Doğan Hızlan nitelemesiyle, "kimselere benzememiş, hep kendi açtığı yolda yalnız yürümüş" bir şairdir. Şiirinde belli bir tavrı sahiplenip üzerinde yürüme yerine, her şiirinde farklı arayışlar ortaya koymuştur. Onun monografisini yazan Eser Demirkan’a göre de: “Bin kişilik şairdir” o. Her şiirinde yeni bir Ercüment Behzad Lav bulursunuz. Bir tane de ‘ondan bu beklenirdi’ diyebileceğiniz şiiri yoktur. Her biri ayrı bir sürprizdir. Çünkü her birinde ayrı bir şair yatar. Belki de bu yüzden onun eserlerini okurken siz de çoğul hissedersiniz."

MADEN KUYULARI

Damar kadar
Dar oluklarda ekşimiş hava
Kol boyun bacak fener
Tok kazma sesleri
Tırnakla cenkleşen kömür
Sür götür
Parya
Gün yüzü görmez
Kaburgası fırlak katırı
Başlıyor angarya
Kara köstebek sürü
Kızı kısrağı yağlı kalıplara emzik
İn bu inde sarhoş uyu
Gece ses veren kuyu

ERCÜMENT BEHZAT LAV


SOSYALİST GERÇEKÇİ 40 KUŞAĞININ ÇOK YÖNLÜ ŞAİRİ: SUAT TAŞER

Sosyalist 1940 kuşağı şiirinin kendine özgü şairlerinden biridir Suat Taşer çok yönlü bir sanatçıdır. Ankara Devlet Tiyatrosu'nda oyuncu, Ankara Radyosu'nda spiker olarak çalıştı.

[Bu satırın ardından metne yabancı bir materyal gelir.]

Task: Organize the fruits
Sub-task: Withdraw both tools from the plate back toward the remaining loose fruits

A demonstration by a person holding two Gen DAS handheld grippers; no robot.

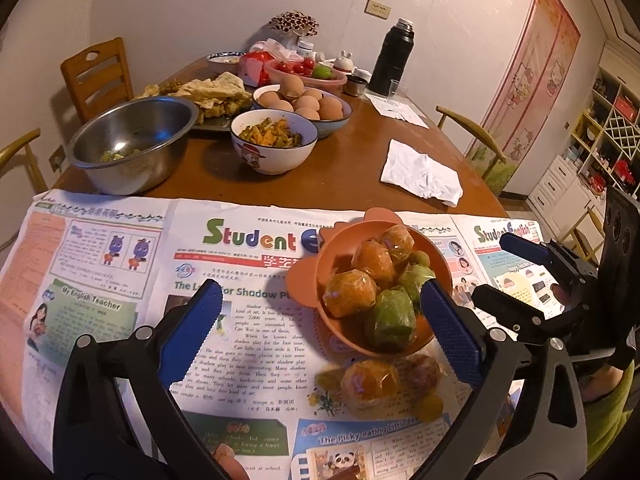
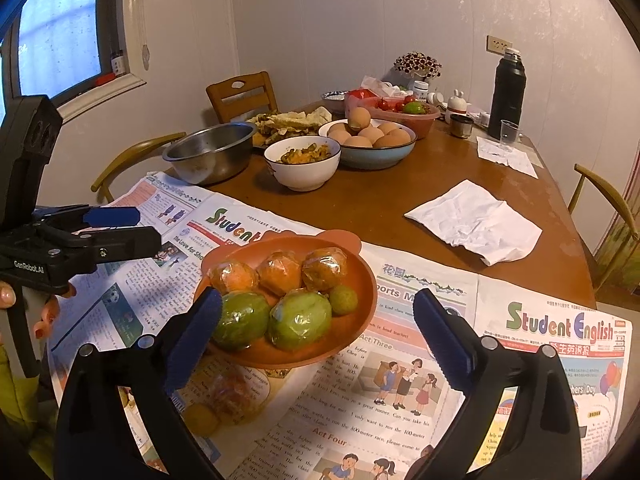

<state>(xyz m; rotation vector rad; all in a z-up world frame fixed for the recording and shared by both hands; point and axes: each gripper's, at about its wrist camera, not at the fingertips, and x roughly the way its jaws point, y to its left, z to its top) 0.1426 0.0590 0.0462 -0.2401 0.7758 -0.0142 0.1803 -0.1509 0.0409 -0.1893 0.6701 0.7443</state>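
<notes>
both claws wide open, holding nothing, with loose wrapped orange (image 1: 370, 384) at 5 o'clock from left gripper (image 1: 320, 332), nearer than right gripper (image 2: 320, 340), roundish so no long axis

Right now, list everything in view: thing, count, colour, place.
wrapped oranges: three, orange, back of the dish
wrapped green fruits: two, front of the dish
small green fruit: one, dish's right side
orange dish: one, on the newspaper
loose wrapped fruits: orange, on the newspaper before the dish; count unclear
newspaper: near table edge
steel bowl: one, left
white food bowl: one, centre
egg bowl: one, blue
white napkin: one, right
black flask: one, far corner
wooden table: brown
left gripper: jaws open, empty
right gripper: jaws open, empty
</notes>
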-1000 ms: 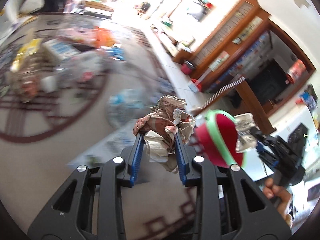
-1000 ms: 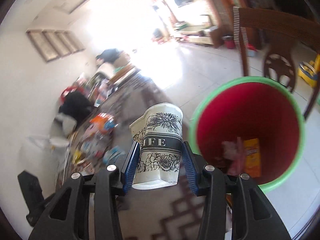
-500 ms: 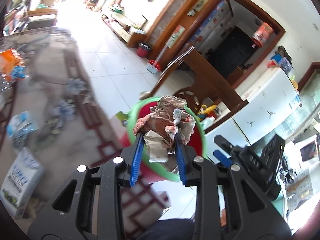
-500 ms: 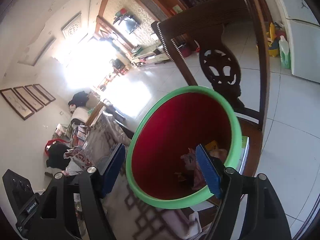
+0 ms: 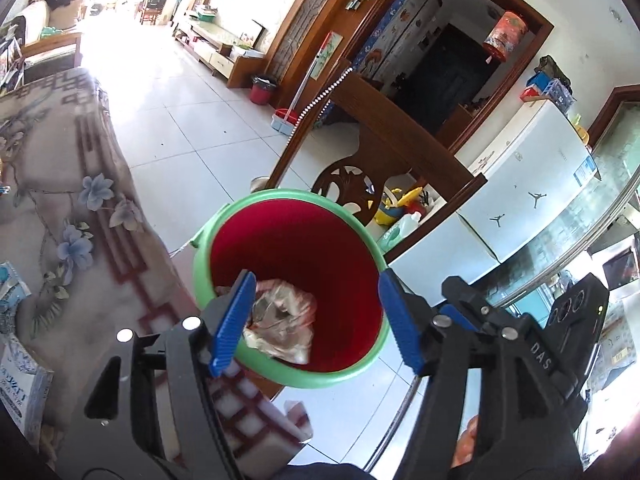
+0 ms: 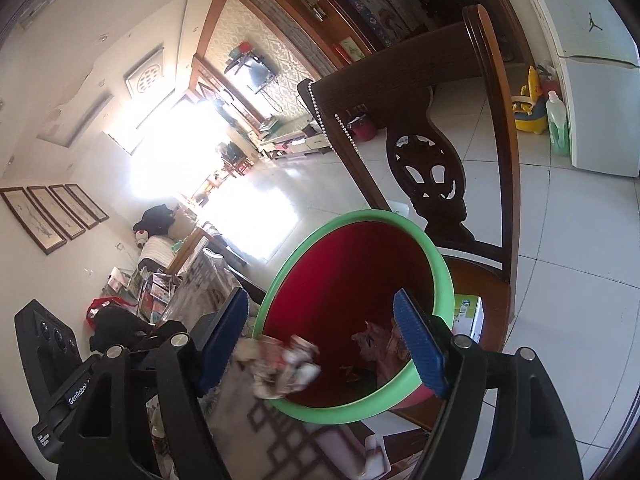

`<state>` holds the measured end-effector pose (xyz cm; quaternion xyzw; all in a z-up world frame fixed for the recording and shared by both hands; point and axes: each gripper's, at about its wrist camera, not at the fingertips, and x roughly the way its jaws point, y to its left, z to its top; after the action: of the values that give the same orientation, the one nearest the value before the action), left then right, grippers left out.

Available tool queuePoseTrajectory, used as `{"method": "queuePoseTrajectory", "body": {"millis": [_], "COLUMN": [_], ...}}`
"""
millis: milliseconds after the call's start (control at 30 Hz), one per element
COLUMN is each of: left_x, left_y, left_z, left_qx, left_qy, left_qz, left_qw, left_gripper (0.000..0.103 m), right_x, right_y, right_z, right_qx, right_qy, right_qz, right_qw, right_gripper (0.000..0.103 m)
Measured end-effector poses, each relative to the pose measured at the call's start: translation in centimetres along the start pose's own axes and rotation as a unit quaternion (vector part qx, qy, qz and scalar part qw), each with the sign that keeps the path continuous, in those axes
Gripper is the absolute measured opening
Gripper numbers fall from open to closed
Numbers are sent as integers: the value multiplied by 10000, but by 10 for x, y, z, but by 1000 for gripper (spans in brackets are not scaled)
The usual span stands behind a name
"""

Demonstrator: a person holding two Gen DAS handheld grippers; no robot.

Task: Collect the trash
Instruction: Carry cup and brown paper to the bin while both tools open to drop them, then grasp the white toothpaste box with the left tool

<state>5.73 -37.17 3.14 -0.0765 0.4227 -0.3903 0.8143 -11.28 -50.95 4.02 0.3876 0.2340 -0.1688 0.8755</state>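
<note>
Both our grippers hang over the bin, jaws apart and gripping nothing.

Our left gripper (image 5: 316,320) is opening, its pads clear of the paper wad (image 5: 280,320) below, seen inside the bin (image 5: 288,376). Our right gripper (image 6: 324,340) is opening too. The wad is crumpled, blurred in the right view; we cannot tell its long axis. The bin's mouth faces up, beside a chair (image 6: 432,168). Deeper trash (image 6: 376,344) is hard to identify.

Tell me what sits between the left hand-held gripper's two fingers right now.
In the left wrist view, nothing is held: the left hand-held gripper is opening over the red bin, and the crumpled paper wad shows between its fingers, inside the bin.
</note>
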Motion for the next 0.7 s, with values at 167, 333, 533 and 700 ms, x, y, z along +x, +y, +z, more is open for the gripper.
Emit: {"method": "queuePoseTrajectory", "body": {"millis": [167,333,533,700], "left_x": [-28,-64,-111,-108], "left_y": [30,75,136,191], "left_z": [-15,-40,-74,-98], "left_qx": [-109,-121,-148,-302], "left_qy": [-118,-125,-126,482], "left_qz": [307,939,1864,2334], "left_qw": [9994,9954,9823,9707], "left_gripper": [71,74,84,87], "right_x": [6,19,44,61], "right_y": [9,30,69,99], "right_z": [-6,-19,-47,-75], "right_qx": [-89,-277,-636,-904], "right_qy": [119,410,951,1385], "right_qz": [110,275,524,689], "right_qw": [9998,9984,9921,9838], "right_gripper": [77,77,80,81]}}
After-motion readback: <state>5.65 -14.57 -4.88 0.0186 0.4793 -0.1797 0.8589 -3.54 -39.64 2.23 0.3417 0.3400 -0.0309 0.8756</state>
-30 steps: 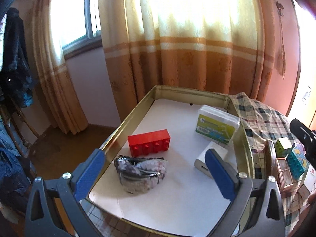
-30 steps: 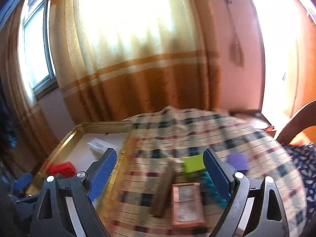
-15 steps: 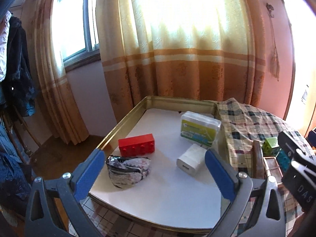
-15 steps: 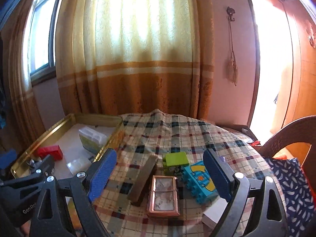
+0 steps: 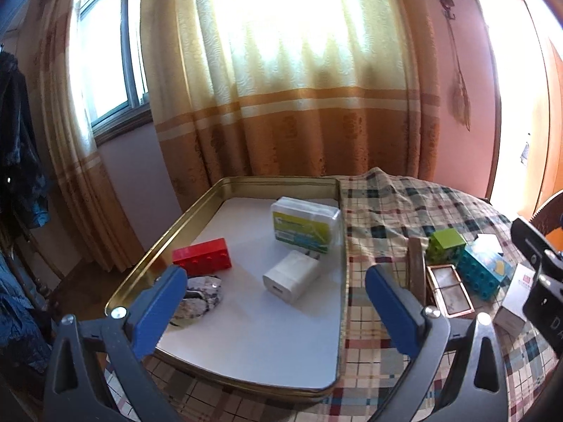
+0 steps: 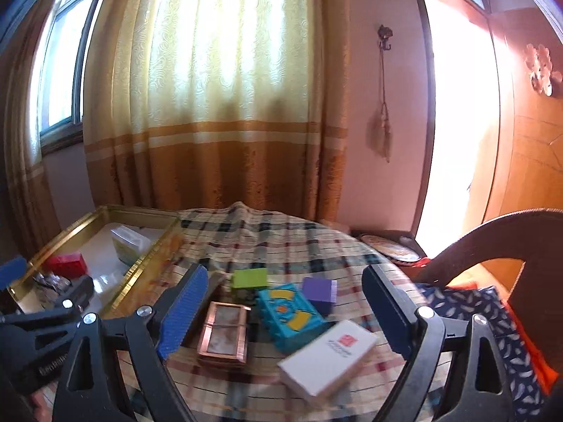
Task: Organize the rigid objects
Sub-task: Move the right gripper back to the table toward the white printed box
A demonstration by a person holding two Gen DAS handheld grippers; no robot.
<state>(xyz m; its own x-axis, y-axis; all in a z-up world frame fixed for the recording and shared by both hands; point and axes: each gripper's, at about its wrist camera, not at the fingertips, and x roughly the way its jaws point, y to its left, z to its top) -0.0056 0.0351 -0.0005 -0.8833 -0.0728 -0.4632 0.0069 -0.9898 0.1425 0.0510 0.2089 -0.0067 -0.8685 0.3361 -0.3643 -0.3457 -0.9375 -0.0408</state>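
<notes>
A gold tray [image 5: 278,180] with a white floor holds a red brick [image 5: 202,256], a white charger [image 5: 291,276], a clear green-labelled box [image 5: 306,225] and a crumpled patterned pouch [image 5: 198,299]. My left gripper [image 5: 274,307] is open and empty above the tray's near part. On the plaid cloth lie a green block [image 6: 250,279], a teal block [image 6: 290,311], a purple cube [image 6: 319,293], a copper-framed box [image 6: 223,332], a white carton [image 6: 327,355] and a dark wooden bar [image 5: 417,267]. My right gripper [image 6: 281,311] is open and empty above them.
The plaid-covered table [image 6: 281,239] is round and drops off at its edges. Curtains [image 5: 281,105] hang behind it. A dark wooden chair back [image 6: 510,246] stands at the right. Clothes [image 5: 17,140] hang at the far left.
My left gripper has pulled back and turned right, so the loose blocks now show. My right gripper has moved closer over the blocks, and the white carton has come into view.
</notes>
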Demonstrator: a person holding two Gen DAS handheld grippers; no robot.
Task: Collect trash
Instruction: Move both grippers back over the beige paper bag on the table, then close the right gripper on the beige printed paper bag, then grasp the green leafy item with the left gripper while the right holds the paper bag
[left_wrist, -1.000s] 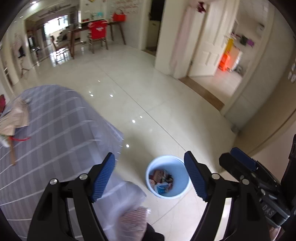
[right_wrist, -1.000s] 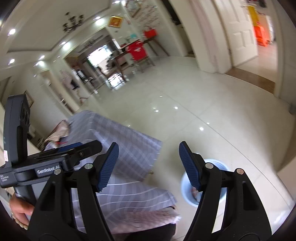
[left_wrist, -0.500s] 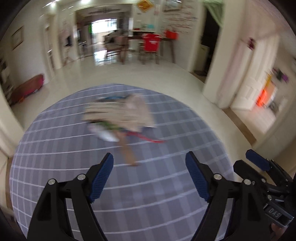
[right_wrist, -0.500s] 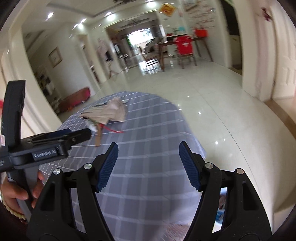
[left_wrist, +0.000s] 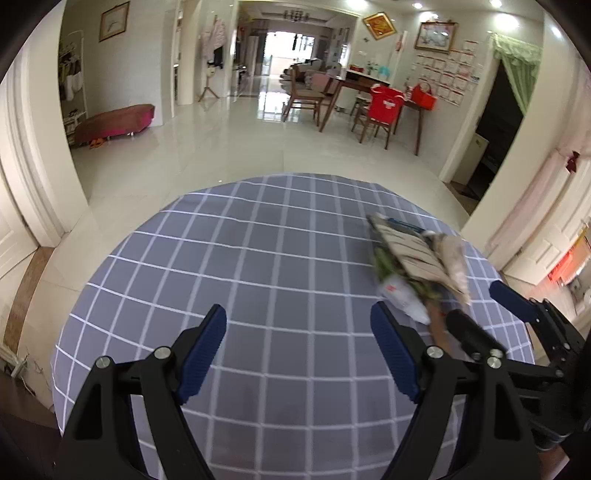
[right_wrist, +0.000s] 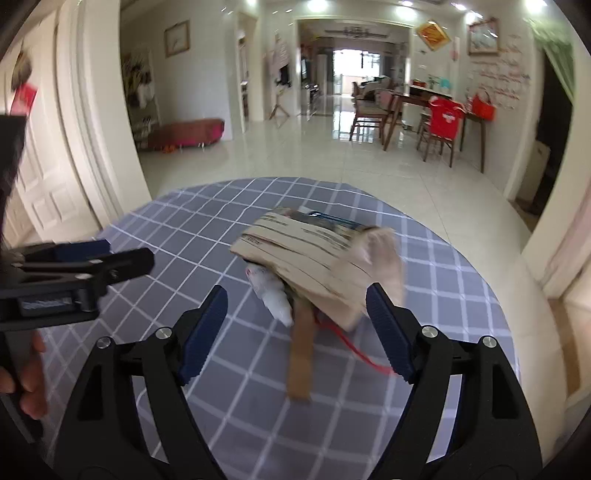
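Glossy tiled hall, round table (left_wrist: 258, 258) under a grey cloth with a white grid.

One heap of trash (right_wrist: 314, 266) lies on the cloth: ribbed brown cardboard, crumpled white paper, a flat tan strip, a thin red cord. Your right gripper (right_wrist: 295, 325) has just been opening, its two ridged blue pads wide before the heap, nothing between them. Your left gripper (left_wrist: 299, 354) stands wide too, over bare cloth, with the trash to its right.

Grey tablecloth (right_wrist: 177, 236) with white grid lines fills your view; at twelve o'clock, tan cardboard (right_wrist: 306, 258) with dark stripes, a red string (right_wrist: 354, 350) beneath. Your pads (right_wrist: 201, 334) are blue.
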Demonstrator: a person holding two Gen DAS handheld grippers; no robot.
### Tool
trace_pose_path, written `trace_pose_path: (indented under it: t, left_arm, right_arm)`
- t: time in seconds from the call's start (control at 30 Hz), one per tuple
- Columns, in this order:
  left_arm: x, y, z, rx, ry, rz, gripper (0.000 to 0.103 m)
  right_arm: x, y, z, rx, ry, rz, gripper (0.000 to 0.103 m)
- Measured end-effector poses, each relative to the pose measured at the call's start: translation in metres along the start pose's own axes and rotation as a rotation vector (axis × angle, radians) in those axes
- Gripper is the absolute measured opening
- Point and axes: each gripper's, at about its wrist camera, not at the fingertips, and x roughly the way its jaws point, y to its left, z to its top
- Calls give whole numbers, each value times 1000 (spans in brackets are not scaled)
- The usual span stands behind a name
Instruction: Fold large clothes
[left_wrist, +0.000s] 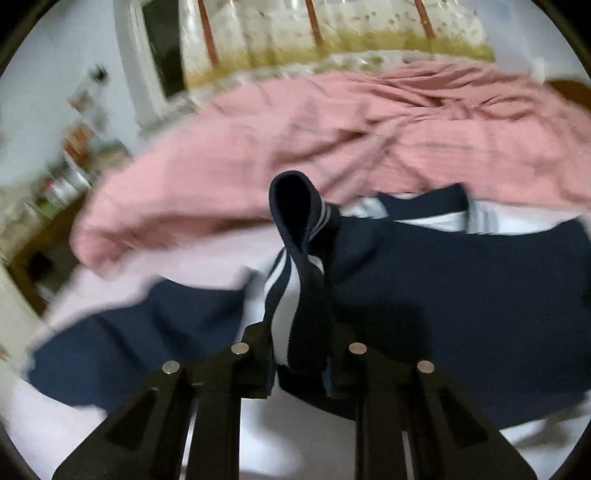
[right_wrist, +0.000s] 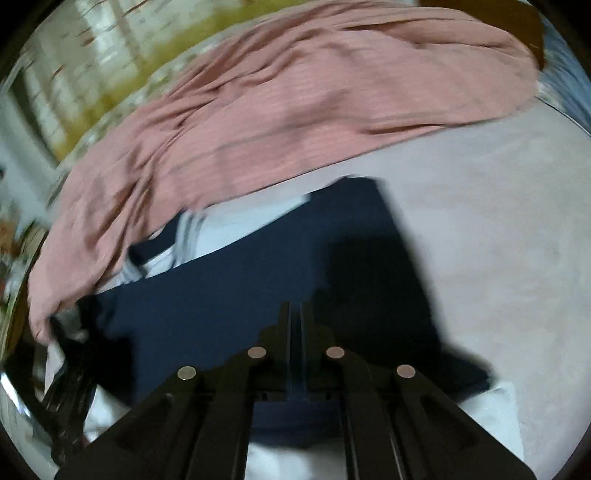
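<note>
A navy garment (left_wrist: 461, 295) with white stripes was spread on the pale bed (right_wrist: 498, 240). Its striped band (left_wrist: 295, 266) was clamped by the left gripper (left_wrist: 299, 347); navy fabric was pinched by the right gripper (right_wrist: 295, 328).

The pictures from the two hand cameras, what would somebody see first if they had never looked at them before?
Probably the big pink cloth, rumpled across the far part of the bed. Next, the dark blue garment spread in front of it, nearer the cameras. Its blue and white striped band loops up from between the fingers of the left gripper, while the right gripper is pinched shut on the blue fabric.
</note>
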Motion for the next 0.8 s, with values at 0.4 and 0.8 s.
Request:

Şiirlerinde, 1940 kuşağının ortak tavrı olarak sosyalist gerçekçilik ön plandadır.  Buna karşın şiirlerinde özgün bakış ve duruşundan da ödün vermemiştir. Biçim ve üslûp olarak diğer kırk kuşağı şairlerinden farklıdır. 1942–1950 yılları arasında yayınlanan, ilk dönem şiirlerinde toplumsal konulara yönelirken coşkulu bir anlatımı benimsedi. Ancak 1950'den sonraki şiirlerinde mizah ve ironi öne geçti. Yeryüzü dergisinde yayımlanan bir şiiri nedeniyle Türk Ceza Kanunu'nun 142. maddesine aykırı davranmaktan yargılanıp aklandı. Bu davadan sonra daha göze batmayacak şiirler yazmaya başladı. Sonra bir dönem şiiri tümüyle arka plana iterek tiyatro ve tiyatro eğitimi üzerine çalıştı.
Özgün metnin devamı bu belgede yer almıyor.